• _INSTRUCTIONS TO FOLLOW_:
Given the records underneath, please repeat exactly the lines from the line with "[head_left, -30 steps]" through the line with "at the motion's", passing over any picture.

• _RAW DATA_:

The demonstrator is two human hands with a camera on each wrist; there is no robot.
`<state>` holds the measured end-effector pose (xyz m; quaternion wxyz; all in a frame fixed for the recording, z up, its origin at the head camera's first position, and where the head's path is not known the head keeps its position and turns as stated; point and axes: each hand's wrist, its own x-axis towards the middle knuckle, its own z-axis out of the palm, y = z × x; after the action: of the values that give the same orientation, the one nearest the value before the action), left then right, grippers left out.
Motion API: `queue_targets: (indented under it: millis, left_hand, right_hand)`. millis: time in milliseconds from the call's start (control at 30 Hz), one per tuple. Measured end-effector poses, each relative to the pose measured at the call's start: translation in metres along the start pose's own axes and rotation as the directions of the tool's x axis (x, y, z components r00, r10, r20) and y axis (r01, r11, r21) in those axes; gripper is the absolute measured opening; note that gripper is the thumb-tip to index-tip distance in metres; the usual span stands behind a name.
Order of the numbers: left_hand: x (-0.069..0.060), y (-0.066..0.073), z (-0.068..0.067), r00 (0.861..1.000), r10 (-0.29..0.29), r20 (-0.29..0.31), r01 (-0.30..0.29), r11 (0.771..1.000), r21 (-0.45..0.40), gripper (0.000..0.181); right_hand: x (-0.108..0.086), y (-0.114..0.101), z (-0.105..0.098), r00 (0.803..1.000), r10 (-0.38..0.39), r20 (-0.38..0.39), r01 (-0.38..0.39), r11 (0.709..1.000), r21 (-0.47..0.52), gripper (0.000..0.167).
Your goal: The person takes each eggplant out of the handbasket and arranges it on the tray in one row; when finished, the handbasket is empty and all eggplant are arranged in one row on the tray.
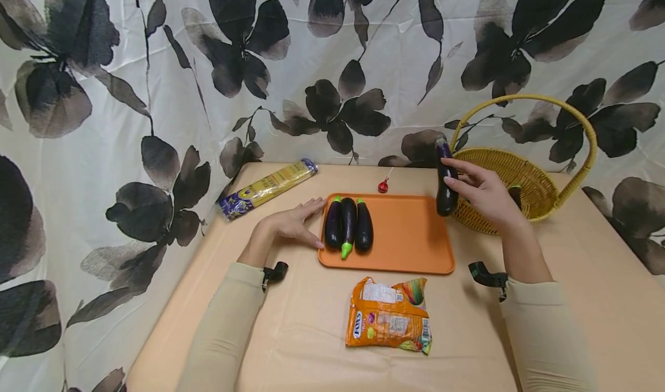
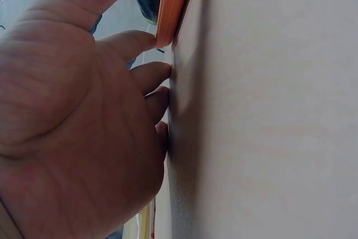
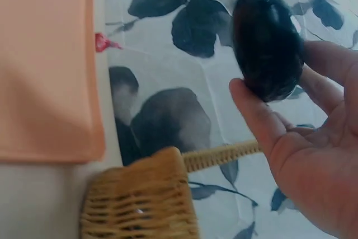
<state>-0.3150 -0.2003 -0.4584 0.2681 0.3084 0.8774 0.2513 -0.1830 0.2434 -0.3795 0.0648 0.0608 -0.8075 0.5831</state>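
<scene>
My right hand (image 1: 483, 193) grips a dark purple eggplant (image 1: 445, 190), upright between thumb and fingers, above the gap between the tray's right end and the basket. The right wrist view shows that eggplant (image 3: 265, 46) end-on. Three more eggplants (image 1: 348, 221) lie side by side at the left of the orange tray (image 1: 407, 230); the middle one has its green stem towards me. At the tray's left edge rests my left hand (image 1: 293, 221), fingers extended, its thumb beside the rim. In the left wrist view fingertips touch the table near the tray (image 2: 170, 4).
A yellow wicker basket (image 1: 535, 178) with a tall handle stands at right; something dark with a green bit, partly hidden, is inside. Pasta in a packet (image 1: 270, 189) lies back left. A red lollipop (image 1: 383, 186) is behind the tray, an orange candy bag (image 1: 388, 317) in front.
</scene>
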Motion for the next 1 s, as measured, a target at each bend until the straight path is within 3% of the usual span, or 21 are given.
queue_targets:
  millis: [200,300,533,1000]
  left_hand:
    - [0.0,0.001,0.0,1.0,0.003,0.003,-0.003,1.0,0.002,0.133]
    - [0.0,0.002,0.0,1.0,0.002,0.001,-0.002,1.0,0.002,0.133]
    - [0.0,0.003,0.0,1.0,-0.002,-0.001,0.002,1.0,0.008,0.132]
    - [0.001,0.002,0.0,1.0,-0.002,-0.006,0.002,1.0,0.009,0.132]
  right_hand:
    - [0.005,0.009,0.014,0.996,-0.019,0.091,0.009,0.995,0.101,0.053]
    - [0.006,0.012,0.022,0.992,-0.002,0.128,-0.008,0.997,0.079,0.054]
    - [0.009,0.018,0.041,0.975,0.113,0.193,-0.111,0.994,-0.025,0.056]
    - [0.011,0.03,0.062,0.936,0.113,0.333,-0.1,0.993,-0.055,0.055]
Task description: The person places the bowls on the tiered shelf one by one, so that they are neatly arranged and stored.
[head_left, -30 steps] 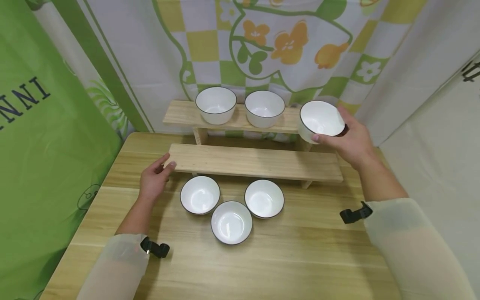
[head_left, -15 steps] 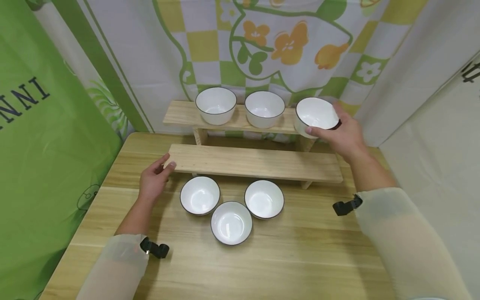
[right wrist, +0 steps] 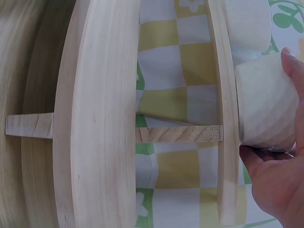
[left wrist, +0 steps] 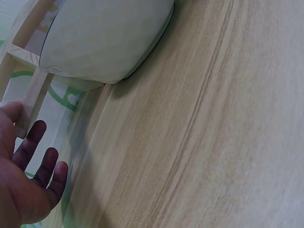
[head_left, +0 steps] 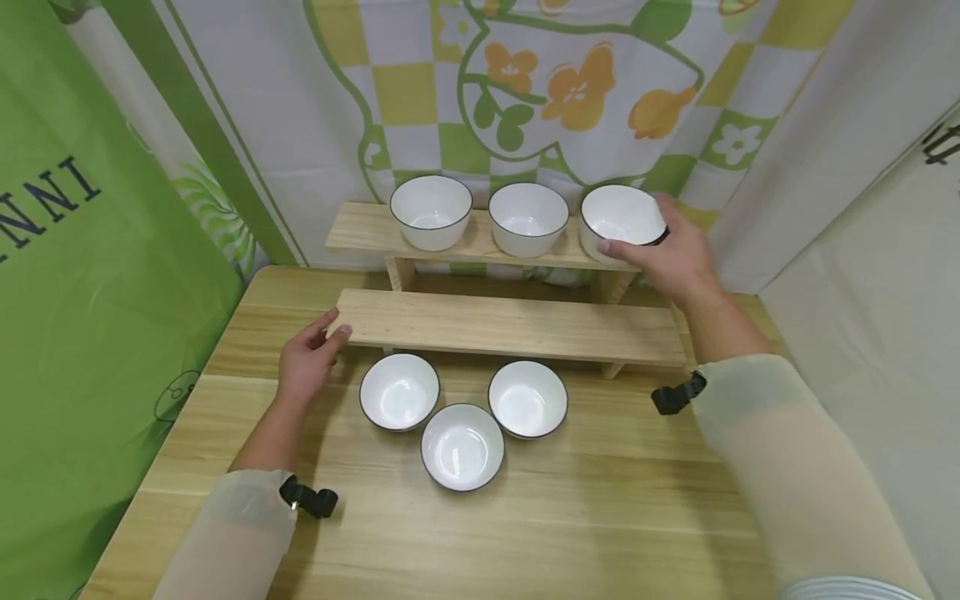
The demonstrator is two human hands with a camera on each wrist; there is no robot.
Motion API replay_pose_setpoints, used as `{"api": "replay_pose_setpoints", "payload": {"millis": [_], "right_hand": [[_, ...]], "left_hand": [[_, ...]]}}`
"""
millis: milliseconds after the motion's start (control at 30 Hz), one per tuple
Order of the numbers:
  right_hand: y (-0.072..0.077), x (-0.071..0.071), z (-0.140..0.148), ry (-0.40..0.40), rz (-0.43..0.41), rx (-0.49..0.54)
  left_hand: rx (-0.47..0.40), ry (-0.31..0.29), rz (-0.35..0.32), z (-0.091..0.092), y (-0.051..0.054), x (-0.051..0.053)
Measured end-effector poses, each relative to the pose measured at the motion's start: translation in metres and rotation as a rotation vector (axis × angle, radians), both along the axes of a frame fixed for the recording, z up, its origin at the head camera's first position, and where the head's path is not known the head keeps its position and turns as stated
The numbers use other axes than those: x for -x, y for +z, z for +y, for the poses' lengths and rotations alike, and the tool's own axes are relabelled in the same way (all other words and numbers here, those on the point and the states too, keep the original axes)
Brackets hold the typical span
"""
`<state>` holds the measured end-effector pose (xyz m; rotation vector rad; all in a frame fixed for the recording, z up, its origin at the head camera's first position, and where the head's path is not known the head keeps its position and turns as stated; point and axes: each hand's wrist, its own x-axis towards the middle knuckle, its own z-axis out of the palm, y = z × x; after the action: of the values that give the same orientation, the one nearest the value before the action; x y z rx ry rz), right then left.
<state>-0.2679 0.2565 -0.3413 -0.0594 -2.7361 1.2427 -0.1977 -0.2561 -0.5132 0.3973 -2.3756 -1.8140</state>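
My right hand [head_left: 678, 258] grips a white, dark-rimmed bowl [head_left: 621, 215] at the right end of the two-tier wooden stand's upper board [head_left: 360, 229]. Its thumb lies on the front and its fingers go round the right side. In the right wrist view, the faceted bowl [right wrist: 266, 104] appears to sit against the board [right wrist: 228, 190]. My left hand [head_left: 306, 358] pinches the left end of the lower board [head_left: 510, 327] between thumb and fingers. Two like bowls, one left [head_left: 431, 215] and one in the middle [head_left: 528, 221], stand upright on the upper board.
Three more bowls stand on the wooden table before the stand: left [head_left: 400, 392], right [head_left: 528, 398] and front [head_left: 462, 447]. A ridged white round thing [head_left: 851, 588] shows at the bottom right edge. A patterned curtain [head_left: 420, 92] hangs close behind the stand.
My right hand has carried its bowl left and back onto the upper board, beside the middle bowl. The left hand has stayed at the lower board's end.
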Motion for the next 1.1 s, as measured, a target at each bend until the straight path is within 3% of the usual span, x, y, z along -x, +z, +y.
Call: {"api": "replay_pose_setpoints", "payload": {"millis": [667,1100], "right_hand": [[-0.0042,0.0075,-0.0041,-0.032,-0.035,0.041],[-0.0059,0.0058,-0.0017,0.026,-0.032,0.048]], "left_hand": [[-0.003,-0.003,0.005,0.0008,0.0037,-0.0019],[0.023,-0.01,-0.002,-0.0018,0.001,-0.0011]]}}
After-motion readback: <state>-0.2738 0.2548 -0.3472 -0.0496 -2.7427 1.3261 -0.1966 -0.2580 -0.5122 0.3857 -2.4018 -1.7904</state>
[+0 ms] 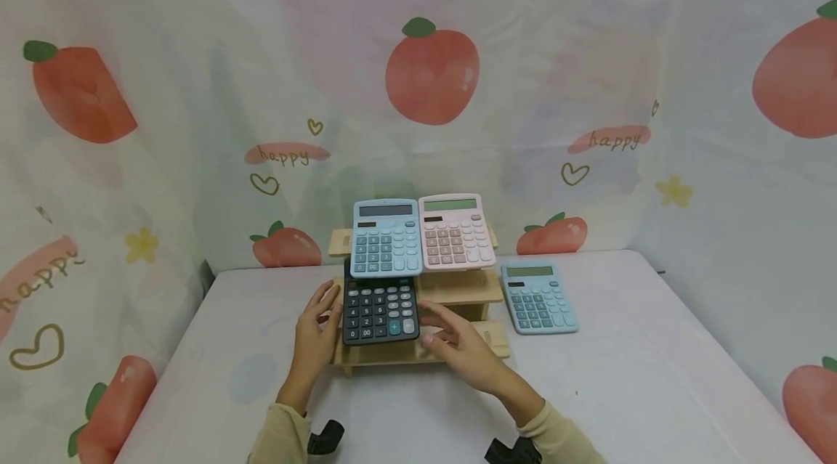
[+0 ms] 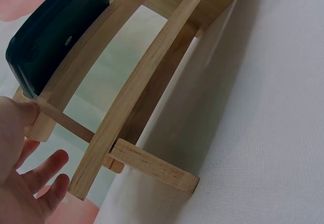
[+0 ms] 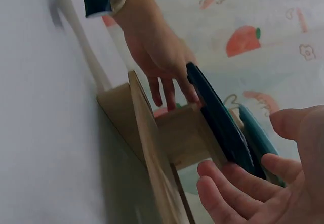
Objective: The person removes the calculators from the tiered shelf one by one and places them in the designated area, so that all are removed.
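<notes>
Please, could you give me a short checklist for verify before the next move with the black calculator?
1. Wooden stand is upright on the table: ok.
2. Black calculator is on the stand, between both hands: ok.
3. Right grip is closed around it: not ok, the fingers are spread near its right edge.
4. Left grip holds it firmly: cannot tell, the fingers are at its left side.
5. Its display is visible from the head view: not ok, the upper blue calculator blocks it.
6. Pink calculator is on the stand, beside the upper blue one: ok.
</notes>
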A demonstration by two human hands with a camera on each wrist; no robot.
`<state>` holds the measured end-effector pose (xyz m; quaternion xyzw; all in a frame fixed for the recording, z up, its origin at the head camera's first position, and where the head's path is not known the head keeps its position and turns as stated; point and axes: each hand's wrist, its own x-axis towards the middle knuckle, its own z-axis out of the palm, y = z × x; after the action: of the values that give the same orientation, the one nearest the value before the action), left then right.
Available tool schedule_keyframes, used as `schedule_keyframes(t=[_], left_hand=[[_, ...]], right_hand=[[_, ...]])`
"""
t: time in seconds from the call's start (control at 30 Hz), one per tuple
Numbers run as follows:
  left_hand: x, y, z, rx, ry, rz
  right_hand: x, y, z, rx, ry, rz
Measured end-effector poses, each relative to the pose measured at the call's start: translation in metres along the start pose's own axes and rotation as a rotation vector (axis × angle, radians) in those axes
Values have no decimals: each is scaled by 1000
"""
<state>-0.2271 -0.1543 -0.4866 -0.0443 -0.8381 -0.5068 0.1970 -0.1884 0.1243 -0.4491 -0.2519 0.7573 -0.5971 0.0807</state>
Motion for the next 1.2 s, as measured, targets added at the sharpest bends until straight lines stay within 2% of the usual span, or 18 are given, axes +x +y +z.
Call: schedule_keyframes(t=[0.1,0.17,0.37,0.53,0.73,0.83,0.97,1.2], left_hand=[[0,1,0,-11,-9,-16],[0,1,0,-12,-14,-24],[0,1,0,-16,-15,-31],[0,1,0,-18,-13,-30],[0,-1,1,-10,12,19],[1,-1,1,-15,8,26],[1,0,0,-19,-3,15],[1,0,-1,-19,-3,9]], right_hand=[[1,3,4,99,-65,16],[2,4,6,127,-80,38],[4,8,7,202,-78,81],[4,6,8,279,-34,98],[3,5,8,301,72,147],[2,6,7,304,107,163],[2,6,6,313,110,177],[3,6,2,318,59,169]])
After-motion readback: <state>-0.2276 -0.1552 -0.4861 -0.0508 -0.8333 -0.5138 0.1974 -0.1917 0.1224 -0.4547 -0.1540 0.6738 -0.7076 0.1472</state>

• _FINISHED TASK_:
[head_left, -30 steps] 
[head_left, -15 steps] 
[right wrist, +0 steps] 
[left wrist, +0 steps] 
[head_left, +0 steps] 
The demonstrator is two human hands with a camera on each wrist; there is no robot.
Motion API replay_pose_setpoints, used as `{"api": "replay_pose_setpoints", "payload": {"millis": [_], "right_hand": [[_, ...]], "left_hand": [[_, ...]]}}`
"""
millis: milliseconds after the motion's start (control at 30 Hz), one per tuple
Order of the numbers:
  right_hand: y (-0.072..0.077), x (-0.071..0.071), z (-0.140..0.148), ry (-0.40..0.40), rz (-0.43..0.41), rx (-0.49..0.54)
  left_hand: rx (-0.47..0.40), ry (-0.31..0.29), rz (-0.35..0.32), z (-0.091..0.092), y (-0.051..0.054), x (-0.051..0.053)
Measured end-effector poses, each relative to the pose measured at the motion's start: translation in metres and rotation as a rotation vector (axis × angle, radians), both along the axes of a frame fixed for the recording, z up, its origin at the head camera's first position, and where the head's path is not known the head keeps its position and turns as stated

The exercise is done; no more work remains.